In their lectures, the Gottmans performed the same quirky, vulnerable marital dynamic that I observed in my interview. In one memorable hour, they role-played a past “regrettable incident,” first handling it in a bad way, then in a good way. As we all watched, John harshly criticized Julie for being too worried about their daughter’s health. Julie slumped over the podium and actually cried. Then he started over with empathy, gently teasing out the issue from her personal history–the polio she contracted as a child due to her parents’ neglect. As we saw the change on Julie’s face, we all drew a breath. Suddenly, altering the trajectory of those terrible fights, the ones that can feel as though they’re breaking our partnerships apart, seemed possible.
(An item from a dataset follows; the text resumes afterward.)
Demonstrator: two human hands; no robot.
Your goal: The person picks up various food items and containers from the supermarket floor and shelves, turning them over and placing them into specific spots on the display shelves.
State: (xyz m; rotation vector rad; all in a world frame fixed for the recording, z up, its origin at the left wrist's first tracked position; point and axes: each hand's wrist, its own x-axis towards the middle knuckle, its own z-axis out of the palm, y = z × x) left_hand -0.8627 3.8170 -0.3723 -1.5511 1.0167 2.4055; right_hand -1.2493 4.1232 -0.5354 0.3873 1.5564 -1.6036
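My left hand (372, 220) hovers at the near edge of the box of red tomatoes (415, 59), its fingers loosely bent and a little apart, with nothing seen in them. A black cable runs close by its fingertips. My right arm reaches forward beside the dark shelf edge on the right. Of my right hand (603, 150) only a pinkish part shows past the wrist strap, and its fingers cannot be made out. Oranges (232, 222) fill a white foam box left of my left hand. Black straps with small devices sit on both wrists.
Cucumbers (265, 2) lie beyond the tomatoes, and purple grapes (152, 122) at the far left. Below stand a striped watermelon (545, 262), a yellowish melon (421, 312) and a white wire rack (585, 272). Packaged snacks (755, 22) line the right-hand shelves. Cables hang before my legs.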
We saw it happen.

It’s not hard to find people who vow that the Gottman Method completely transformed their relationships. Last month, I called one of the thousands of couples-therapy practices that use the Gottman Method, BestMarriages in southern British Columbia, and asked for referrals to couples who were willing to talk. Several pairs emailed me, eagerly requesting to be interviewed.

There’s another way to tell the story of how John and Julie fell in love, one that brings to the fore the awesome workings of destiny.

Bonnie, 49, told me that she and her husband Brian, “definitely a disaster couple,” were going to end their union, but a year of biweekly counseling in the Gottman Method “completely turned things around.” Donald, 50, said he’d also given up on his 24-year marriage to Donna. There had been affairs; the two had drifted apart.

But encountering the Gottmans’ lingo—the “enduring vulnerabilities,” the “rituals of connection,” the “turning towards”—suddenly put meaning to the language-less, mysterious eddy of emotions that had been the relationship. It gave them things to do. Donald started sending Donna text messages every afternoon: “How was your day?” When he had a difficult encounter with a testy colleague, Donna shared her admiration for him, telling him how proud she was of him for handling it well. When Donna had a cold and snored, the “old Don,” she said, would have roused her by “huffing and puffing with annoyance.” Instead, he employed the Gottmans’ patented “softened start-up,” waking her gently, expressing concern for her sore throat, and later sending her a note from work thanking her for rolling over to the other side of the bed.